In Abbott v Richardson [2006] WTLR 1567 this test was not satisfied. The testatrix could not remember the identity of individual members of her family whom she would be likely, if reminded, to wish to benefit so as to arrive at a rational decision as to which of them she wished to benefit and in what way. The limited range of beneficiaries in her last Will, when compared to the range of beneficiaries in her previous Will, was striking and due to the fact that she was incapable of concentrating on more than a very limited range of objects at one time.
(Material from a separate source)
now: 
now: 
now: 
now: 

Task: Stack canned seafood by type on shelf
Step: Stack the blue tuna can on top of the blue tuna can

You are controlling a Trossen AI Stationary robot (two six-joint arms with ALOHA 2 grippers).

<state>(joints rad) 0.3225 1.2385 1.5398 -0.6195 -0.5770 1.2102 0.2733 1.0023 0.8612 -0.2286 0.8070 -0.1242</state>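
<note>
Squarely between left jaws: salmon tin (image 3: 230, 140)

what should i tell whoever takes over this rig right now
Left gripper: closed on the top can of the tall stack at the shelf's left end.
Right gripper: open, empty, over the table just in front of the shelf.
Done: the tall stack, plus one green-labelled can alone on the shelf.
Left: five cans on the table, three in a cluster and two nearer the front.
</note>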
In Markou v Goodwin [2013] EWHC 4570 (Ch) there were a number of oddities in the Will of a testatrix who had become forgetful as a result of underlying dementia. The testatrix considered giving a beneficiary only £10, raising real doubts as to her awareness of money; she had not noticed that the address given for another beneficiary was one that he had left years earlier; a reference to her late brother’s family was incorrect as he had no children; her statements in a side letter that she was not giving anything to other family members because they were not close to her was at odds with the facts. The testatrix had a considerable degree of understanding, but set against the various oddities, it was not established that the testatrix had been able to comprehend and appreciate the claims to which she might give effect and was not subject to a disorder of the mind.
5.12. Understanding of consequences
Section 3(4) of the Mental Capacity Act 2005 stipulates that the information relevant to a decision includes information about the reasonably foreseeable consequences of deciding one way or another, or failing to make the decision. This has some overlap with the common law requirement that the testator should be capable of comprehending and appreciate the claims to which he might give effect. However, the statutory test goes a great deal further than the common law.
In Simon v Byford [2013] WTLR 1567 Lewison L.J. drew a distinction between understanding direct or immediate consequences (what assets are at the testator’s disposal and the persons who have claims on those assets) and collateral consequences of disposing them in one way or another. The testatrix’s shares were of particular significance to the testatrix’s son, Robert, in that a legacy of her shares, combined with Robert’s existing shareholding in a family company, would have given him effective control of the company, thereby preventing a deadlock. Indeed, for this reason, the testatrix had made a previous Will leaving her shares to Robert. It was submitted that the testatrix’s failure to understand the significance of the shares to Robert, and her failure to remember the reasons for her previous Will, was more than simply a failure of recollection, but amounted to an inability to replicate the thought processes that had led to her earlier Will. This submission was rejected. There was no requirement to understand and remember the extent of anyone else’s property, or the significance of the testator’s assets to other people.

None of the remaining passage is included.